I think it’s situational, and it also depends on how important the game is in the bigger picture of the season. If my guy seems to want it and is still throwing strong, he’ll get the shot in the 9th. Especially if we have a decent lead.
If you are a well-conditioned athlete and have the stamina to pitch nine innings, then finish the game. The other team will tell you if you’re done or not.
It really depends on the score. If the closer would be awarded a save, I’d bring him in. The object is to win, and I would have to make my decisions based on what would give my team the best chance to win. A fresh closer throwing cutters and splitters has an advantage over hitters who’ve been looking at the same pitcher for 24 outs. If it’s six to nothing, I let my starter have a crack at finishing. I pull him when the first batter reaches.
Everything depends on the situation, and all the microscopic aspects involved: Who the pitcher is, how deep in the season we are, and what the relief options are. I think, after watching our very own Joe Girardi on a daily basis, there is too much importance based on stats in general, and not enough importance placed on “instinct” and “the moment”. (Girardi and his goddamn “book”!) My thinking: “Who is my pitcher, how durable is he, how much has he thrown this season, were the hundred pitches a laboring hundred, or an in-command, fairly easy hundred?” Based on all of the above, I would probably let him start the ninth. I believe pitchers should be stronger and less babied than they are these days. I hate the automatic “go to the closer” era we have been in for years now.
These guys make millions – let them pitch, for Christ’s sake!!!
Name: Josh Epstein
Band: Dale Earnhardt Jr. Jr.
Position: Vocals, Keyboards
As with anything, there will always be the argument from a purist’s standpoint that “things were better back in the day.” Since pitch count became an officially tracked stat in 1988, pitchers have begun to have longer careers, so there is obviously something to it. I think that obviously when the playoffs begin, pitch count should go out the window. However, as pitchers increasingly become two hundred million dollar investments, it’s only natural to try to protect them.
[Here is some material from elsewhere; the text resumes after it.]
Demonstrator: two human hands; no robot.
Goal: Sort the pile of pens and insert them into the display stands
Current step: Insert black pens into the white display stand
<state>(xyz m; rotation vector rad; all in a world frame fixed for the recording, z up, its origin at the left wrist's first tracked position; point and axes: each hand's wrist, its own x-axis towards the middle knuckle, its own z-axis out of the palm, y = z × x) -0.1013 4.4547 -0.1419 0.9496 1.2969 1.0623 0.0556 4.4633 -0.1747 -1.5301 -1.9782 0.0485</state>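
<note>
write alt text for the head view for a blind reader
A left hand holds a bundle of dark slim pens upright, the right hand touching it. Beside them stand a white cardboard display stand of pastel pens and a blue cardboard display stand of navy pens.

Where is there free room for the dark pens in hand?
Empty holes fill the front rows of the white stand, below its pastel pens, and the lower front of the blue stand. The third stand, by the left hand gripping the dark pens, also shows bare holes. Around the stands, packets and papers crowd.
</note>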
All that said, guys like Nolan Ryan, who pitched 160 times a game and still dominated for decades, are in no danger of having their legacies threatened.
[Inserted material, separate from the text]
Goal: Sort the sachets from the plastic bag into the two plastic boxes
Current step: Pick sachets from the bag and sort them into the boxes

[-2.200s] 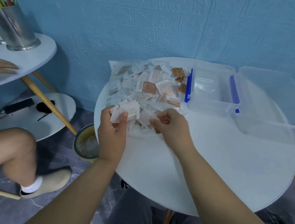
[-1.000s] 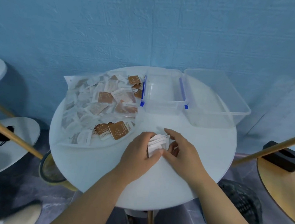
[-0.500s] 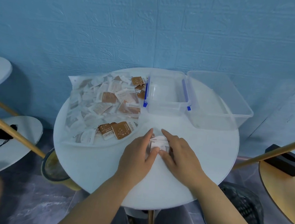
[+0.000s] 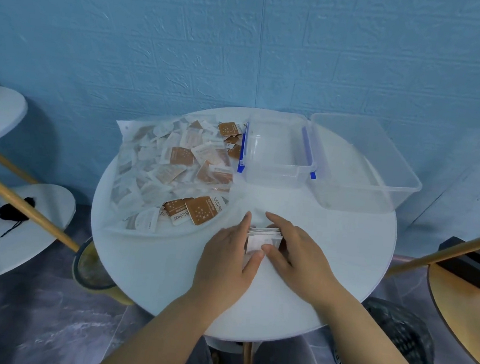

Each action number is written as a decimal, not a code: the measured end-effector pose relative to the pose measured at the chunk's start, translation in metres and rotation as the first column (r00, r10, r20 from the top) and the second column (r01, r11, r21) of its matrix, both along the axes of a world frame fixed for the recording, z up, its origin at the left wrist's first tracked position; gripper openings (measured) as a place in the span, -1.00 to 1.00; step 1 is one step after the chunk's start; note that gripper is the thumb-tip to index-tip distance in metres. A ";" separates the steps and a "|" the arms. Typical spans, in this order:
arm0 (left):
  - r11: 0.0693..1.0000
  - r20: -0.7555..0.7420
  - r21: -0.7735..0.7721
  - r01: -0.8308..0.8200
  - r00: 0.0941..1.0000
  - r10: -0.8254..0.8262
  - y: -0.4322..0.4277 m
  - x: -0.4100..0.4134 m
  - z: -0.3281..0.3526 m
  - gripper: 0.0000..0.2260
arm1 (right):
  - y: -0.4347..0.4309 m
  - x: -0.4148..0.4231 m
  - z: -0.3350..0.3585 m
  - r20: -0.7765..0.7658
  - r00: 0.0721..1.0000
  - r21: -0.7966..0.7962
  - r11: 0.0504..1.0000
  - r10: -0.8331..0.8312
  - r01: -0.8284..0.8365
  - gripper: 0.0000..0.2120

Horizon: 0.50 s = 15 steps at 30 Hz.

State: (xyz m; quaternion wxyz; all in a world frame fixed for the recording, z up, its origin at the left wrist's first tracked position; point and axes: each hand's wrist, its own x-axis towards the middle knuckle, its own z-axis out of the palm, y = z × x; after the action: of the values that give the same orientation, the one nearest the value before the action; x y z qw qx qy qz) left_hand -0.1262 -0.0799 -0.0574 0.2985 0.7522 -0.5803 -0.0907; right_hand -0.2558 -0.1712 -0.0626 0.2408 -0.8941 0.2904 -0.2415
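Observation:
A clear plastic bag full of white and brown sachets lies on the left of the round white table. Two brown sachets sit at its near edge. Behind the table's middle stands a small clear box with blue clips, and a larger clear box is to its right. Both look empty. Near the table's middle, a stack of white sachets stands on the top between my hands. My left hand holds its left side and my right hand its right side, thumbs meeting along the near edge.
A low white side table with a black item stands at the left, with wooden legs crossing it. A round bin sits under the table's left edge. At the right are a wooden table, a black box and a dark basket.
My left hand carried a handful of white sachets from the bag to the table's middle. Both hands have closed in around them and squared them into a neat stack.

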 end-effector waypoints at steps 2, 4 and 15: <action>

Let me take you back to July 2nd, 1963. Warren Spahn and Juan Marichal went 16 innings before a Willie Mays home run finally gave the Giants a 1-0 victory. Sixteen innings! Both pitchers went all the way! And Spahn was 42 at the time! Now, somebody please tell me why a modern day pitcher could not – nay, would not be allowed to do the same thing. Stop coddling those pitchers! Or as The Baseball Project said on our last album, “pitch count, setup man, five man rotation, whirlpool, Tommy John, pinpoint location – and they still can’t do what those old guys did!” I rest my case.